What to produce
Check each line of the data for "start" and select those that have it.

Saved entries:
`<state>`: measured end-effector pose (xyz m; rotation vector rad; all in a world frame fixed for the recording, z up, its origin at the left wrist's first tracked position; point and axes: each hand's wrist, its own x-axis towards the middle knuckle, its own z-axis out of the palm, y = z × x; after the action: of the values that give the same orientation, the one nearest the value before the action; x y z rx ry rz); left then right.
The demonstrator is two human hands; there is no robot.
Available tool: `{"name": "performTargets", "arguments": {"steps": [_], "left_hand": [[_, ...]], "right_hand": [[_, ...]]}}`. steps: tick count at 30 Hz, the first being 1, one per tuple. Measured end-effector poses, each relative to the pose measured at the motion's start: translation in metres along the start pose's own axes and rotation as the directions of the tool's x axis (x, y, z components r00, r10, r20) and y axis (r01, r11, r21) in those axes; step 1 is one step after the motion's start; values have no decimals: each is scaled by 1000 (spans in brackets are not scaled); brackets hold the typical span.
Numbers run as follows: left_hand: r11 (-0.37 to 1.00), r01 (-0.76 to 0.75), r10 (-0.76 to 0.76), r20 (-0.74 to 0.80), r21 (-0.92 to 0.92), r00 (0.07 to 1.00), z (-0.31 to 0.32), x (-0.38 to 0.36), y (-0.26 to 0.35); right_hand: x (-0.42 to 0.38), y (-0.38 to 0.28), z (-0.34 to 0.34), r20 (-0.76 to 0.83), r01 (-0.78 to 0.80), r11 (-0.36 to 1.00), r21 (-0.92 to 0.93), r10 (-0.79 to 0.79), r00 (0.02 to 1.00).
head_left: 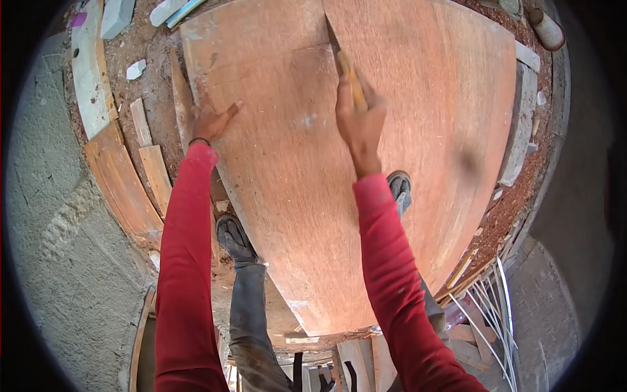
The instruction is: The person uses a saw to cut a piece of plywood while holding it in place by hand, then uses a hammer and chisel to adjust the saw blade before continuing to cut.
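Observation:
A large reddish-brown plywood sheet (281, 189) lies in front of me, spreading across most of the view. My right hand (361, 127) is closed around the yellow handle of a handsaw (334, 42). The saw's narrow dark blade points away from me and meets a cut line running in from the sheet's far edge. At the left edge of the sheet, my left hand (214, 123) rests with its thumb stretched out over the wood; its other fingers are partly hidden near the edge.
My shoes (235, 236) stand by the sheet, one at its left edge, the other over it. Wood strips (121, 176) and white chunks (136, 69) litter the dirt at left. A cylinder (547, 29) lies at far right. Thin white strips (486, 320) lie at lower right.

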<state>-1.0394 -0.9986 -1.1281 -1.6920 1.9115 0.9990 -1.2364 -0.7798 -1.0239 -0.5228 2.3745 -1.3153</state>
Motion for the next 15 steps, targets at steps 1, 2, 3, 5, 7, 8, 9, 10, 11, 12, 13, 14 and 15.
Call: {"name": "performTargets", "arguments": {"steps": [1, 2, 3, 5, 7, 8, 9, 10, 11, 12, 13, 14, 15], "left_hand": [[999, -10, 11, 14, -49, 1000, -2, -2, 1], [995, -17, 19, 15, -100, 1000, -7, -3, 2], [993, -22, 22, 2, -112, 1000, -8, -1, 5], [1000, 15, -15, -27, 2, 1000, -4, 2, 1], [1000, 2, -2, -17, -1, 1000, -3, 3, -7], [999, -24, 24, -18, -28, 1000, 0, 8, -4], [999, -21, 21, -10, -28, 1000, 2, 8, -7], [997, -53, 52, -5, -51, 999, 1, 7, -10], [993, -87, 87, -11, -84, 996, 0, 8, -9], [993, -77, 76, -6, -93, 997, 1, 4, -13], [995, -44, 45, 12, -88, 999, 0, 6, -12], [997, -16, 18, 25, -82, 1000, -1, 10, -9], [996, -17, 19, 15, -84, 1000, -1, 12, -10]], "right_hand": [[3, -3, -4, -33, 35, 999, 4, -35, 999], [-29, -15, -22, -35, 18, 1000, -5, -18, 999], [-63, -28, -42, -48, 12, 998, 68, -8, 999], [-74, -32, -51, -53, 1, 988, 155, 7, 999], [-48, -20, -41, -2, -45, 998, 33, 45, 999], [-15, -6, -23, 30, -23, 997, 76, 21, 999], [-5, -1, -16, 32, -29, 997, 70, 27, 999], [-2, 1, -11, 8, -23, 998, 53, 22, 1000], [2, 1, -10, -13, -2, 999, 37, 3, 1000], [-11, -2, -19, -2, -3, 1000, 29, 3, 1000], [-36, -5, -32, -22, 36, 999, 28, -36, 999], [-58, -8, -43, -46, 80, 996, 30, -78, 996], [-64, -16, -45, -67, 116, 993, 36, -114, 991]]}}
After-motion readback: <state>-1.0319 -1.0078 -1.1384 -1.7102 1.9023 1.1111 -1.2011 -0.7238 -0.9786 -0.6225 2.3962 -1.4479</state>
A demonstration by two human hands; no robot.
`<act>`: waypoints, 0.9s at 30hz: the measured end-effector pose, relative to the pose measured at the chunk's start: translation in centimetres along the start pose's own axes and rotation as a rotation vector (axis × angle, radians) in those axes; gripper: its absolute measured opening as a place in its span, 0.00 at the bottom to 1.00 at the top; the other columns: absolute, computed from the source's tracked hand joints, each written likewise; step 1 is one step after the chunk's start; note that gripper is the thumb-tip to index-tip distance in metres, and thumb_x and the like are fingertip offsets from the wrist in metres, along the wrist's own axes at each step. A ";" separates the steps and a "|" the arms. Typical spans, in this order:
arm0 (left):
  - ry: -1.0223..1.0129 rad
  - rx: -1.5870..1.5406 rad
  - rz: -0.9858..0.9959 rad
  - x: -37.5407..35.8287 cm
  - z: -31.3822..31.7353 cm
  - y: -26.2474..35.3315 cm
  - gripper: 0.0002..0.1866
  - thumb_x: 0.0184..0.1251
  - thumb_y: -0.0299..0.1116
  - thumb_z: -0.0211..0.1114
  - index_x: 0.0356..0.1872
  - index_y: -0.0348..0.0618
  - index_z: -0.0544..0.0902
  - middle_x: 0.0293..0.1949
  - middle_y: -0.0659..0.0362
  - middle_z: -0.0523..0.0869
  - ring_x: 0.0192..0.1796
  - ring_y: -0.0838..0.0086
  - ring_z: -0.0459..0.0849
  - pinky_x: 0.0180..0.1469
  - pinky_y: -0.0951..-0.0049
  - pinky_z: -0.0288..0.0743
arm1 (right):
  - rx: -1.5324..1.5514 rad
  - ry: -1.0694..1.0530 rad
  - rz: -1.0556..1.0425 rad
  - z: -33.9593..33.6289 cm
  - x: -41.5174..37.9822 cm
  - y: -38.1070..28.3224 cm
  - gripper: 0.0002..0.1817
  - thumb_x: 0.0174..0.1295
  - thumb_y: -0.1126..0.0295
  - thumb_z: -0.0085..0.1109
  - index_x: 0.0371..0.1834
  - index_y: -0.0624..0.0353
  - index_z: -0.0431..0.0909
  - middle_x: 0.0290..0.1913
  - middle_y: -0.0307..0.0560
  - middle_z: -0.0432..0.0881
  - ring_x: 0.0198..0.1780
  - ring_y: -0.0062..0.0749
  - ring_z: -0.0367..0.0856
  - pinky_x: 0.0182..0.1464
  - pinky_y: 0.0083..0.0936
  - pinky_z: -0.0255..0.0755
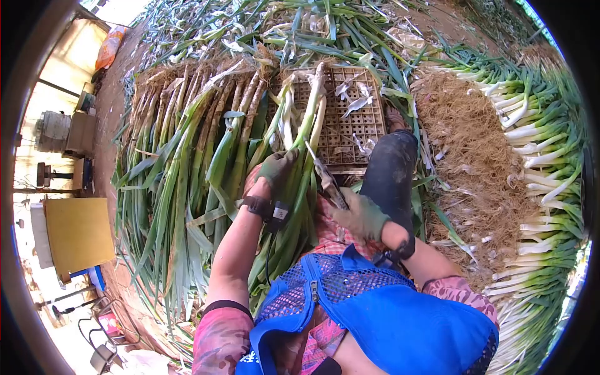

Result of the exercise
Available tool: `{"name": "performTargets", "arguments": {"steps": [_], "left_hand": [[_, ...]], "right_hand": [[_, ...]]}}`. steps: tick count at 30 Hz, the first being 1, one per tuple. Measured end-effector poses, each relative to the pose measured at the motion's start: translation in metres along the start pose's own axes and rotation as the directions of the tool's x axis (x, y, z components r00, r10, r20) and y axis (r01, r11, r21) in those axes; step 1 is one step after the motion's start; values have no decimals: each is scaled by 1000 (spans in brackets are not scaled); brackets hold the typical span.
`<act>`: waypoints, 0.9s at 30hz: the measured end-effector pose, relative to the pose measured at the chunk's start: translation in centimetres along the start pose's own axes and rotation as a rotation vector (axis × angle, radians) in those axes; gripper: its absolute measured opening as a place in its span, 0.00 at the bottom to 1.00 at the top; the other columns: absolute, computed from the source's tracked hand joints, each written likewise; step 1 is one step after the chunk's start; note that gripper is the thumb-tip to index-tip distance in metres, and thumb_x and the like are fingertip offsets from the wrist in metres, along the wrist's own axes at each step. A ";" separates the steps and a "|" the arms. Typical spans, in this order:

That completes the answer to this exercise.